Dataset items
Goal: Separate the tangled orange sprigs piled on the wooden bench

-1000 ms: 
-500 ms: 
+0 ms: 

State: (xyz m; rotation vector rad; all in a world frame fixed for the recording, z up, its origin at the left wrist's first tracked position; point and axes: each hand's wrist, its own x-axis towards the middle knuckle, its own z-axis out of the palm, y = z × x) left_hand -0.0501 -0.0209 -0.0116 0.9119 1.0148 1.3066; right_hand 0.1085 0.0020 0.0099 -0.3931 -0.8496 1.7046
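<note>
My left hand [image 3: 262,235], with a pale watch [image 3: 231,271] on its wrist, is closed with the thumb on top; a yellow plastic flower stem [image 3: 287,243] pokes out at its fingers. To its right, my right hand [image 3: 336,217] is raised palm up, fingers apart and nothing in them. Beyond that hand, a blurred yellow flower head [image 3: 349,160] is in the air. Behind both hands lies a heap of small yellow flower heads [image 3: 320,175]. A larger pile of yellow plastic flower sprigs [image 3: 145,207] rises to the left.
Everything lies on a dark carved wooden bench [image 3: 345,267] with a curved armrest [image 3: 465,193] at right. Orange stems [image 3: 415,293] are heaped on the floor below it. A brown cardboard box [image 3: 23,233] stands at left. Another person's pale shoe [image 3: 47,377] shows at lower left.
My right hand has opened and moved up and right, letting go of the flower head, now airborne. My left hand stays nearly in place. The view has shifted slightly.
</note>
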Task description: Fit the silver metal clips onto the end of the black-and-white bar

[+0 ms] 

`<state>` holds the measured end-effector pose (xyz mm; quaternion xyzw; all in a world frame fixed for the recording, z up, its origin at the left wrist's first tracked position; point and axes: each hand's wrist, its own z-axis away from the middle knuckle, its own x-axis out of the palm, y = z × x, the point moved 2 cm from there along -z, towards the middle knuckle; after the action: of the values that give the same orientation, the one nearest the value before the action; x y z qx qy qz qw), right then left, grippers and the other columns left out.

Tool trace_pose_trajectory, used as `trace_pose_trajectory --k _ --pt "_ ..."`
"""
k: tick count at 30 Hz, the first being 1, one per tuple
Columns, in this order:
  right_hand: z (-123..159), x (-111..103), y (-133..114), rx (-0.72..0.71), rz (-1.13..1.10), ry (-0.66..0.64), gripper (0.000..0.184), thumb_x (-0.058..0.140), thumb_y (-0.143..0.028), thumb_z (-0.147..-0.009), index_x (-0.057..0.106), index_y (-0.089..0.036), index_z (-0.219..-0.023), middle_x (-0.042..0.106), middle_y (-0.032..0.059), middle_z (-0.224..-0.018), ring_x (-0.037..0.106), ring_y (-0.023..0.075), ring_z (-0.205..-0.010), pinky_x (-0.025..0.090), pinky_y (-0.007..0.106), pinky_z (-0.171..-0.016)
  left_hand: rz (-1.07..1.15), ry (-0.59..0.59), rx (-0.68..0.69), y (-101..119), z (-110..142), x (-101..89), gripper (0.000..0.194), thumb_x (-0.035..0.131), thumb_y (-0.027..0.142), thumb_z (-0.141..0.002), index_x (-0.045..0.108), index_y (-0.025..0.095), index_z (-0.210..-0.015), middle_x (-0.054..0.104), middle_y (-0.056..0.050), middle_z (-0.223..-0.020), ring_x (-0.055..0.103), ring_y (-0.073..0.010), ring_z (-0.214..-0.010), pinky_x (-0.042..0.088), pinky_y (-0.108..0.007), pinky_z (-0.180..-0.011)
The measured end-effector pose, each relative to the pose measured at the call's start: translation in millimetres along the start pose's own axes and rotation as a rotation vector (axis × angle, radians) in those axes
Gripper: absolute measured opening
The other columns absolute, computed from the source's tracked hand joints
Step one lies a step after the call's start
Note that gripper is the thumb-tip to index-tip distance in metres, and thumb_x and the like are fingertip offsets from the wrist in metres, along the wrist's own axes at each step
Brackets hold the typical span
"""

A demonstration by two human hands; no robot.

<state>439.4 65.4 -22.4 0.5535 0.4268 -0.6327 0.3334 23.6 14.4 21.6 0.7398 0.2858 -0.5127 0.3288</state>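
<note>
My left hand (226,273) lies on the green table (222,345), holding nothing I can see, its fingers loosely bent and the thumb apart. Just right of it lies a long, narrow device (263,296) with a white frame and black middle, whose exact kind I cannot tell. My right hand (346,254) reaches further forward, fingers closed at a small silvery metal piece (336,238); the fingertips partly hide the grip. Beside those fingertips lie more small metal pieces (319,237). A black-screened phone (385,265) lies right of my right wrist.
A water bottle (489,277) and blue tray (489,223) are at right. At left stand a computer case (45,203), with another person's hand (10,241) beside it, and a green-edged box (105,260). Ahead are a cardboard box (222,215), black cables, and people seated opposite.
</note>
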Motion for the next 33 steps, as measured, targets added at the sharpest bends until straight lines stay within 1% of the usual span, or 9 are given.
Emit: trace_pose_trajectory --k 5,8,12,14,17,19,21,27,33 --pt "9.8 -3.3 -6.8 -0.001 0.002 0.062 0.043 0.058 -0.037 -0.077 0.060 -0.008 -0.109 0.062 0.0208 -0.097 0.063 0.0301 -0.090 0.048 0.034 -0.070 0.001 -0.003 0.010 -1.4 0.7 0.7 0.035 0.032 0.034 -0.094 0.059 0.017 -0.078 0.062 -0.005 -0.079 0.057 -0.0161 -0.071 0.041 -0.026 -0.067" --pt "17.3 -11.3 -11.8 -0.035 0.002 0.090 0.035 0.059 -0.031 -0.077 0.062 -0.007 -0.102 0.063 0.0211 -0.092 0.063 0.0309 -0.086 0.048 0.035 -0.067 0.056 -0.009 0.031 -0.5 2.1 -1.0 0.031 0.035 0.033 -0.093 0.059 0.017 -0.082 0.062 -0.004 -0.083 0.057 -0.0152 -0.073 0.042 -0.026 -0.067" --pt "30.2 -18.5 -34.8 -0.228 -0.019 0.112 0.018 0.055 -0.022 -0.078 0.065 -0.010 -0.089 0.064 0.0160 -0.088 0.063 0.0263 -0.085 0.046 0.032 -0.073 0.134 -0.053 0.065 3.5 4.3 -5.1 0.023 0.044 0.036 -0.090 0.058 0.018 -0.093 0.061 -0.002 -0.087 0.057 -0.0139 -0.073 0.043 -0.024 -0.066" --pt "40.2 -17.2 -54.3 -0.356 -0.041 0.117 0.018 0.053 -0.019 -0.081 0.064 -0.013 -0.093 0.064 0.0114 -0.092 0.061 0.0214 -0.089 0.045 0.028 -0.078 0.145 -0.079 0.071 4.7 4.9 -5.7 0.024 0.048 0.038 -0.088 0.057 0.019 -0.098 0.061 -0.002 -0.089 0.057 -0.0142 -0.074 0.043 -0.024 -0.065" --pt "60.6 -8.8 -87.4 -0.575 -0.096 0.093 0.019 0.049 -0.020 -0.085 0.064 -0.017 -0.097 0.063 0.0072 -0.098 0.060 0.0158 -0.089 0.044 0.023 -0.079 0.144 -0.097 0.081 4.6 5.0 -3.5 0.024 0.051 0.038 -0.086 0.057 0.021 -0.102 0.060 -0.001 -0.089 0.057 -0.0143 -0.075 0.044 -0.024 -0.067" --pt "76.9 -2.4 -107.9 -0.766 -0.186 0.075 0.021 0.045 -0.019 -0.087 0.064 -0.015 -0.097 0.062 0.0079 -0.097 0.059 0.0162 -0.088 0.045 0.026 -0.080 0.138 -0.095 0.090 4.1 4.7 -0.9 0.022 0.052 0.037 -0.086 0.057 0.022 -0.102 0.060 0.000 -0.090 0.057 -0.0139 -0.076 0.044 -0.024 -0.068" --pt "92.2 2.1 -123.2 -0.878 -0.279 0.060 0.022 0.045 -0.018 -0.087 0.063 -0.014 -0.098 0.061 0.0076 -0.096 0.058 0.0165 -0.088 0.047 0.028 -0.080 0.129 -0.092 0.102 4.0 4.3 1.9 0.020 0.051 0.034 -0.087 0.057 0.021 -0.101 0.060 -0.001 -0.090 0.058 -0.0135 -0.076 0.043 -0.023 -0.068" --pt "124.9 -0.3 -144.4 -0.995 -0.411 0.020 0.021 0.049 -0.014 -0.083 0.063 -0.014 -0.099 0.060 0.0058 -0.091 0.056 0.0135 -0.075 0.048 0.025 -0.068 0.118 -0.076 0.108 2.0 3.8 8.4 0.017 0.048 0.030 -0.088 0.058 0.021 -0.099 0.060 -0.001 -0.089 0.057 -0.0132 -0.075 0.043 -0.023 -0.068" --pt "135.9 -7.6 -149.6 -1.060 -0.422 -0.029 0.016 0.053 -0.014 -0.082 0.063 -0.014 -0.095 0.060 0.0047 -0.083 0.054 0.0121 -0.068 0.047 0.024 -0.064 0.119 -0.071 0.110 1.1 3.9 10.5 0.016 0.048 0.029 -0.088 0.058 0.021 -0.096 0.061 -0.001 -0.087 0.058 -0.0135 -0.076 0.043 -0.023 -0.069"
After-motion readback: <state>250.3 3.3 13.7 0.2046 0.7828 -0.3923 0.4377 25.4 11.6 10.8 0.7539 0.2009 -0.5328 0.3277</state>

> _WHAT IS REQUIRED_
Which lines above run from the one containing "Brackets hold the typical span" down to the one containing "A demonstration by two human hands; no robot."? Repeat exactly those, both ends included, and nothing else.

> _WRITTEN ANSWER_
Brackets hold the typical span
"""

A demonstration by two human hands; no robot.

Here the work on this exercise is complete.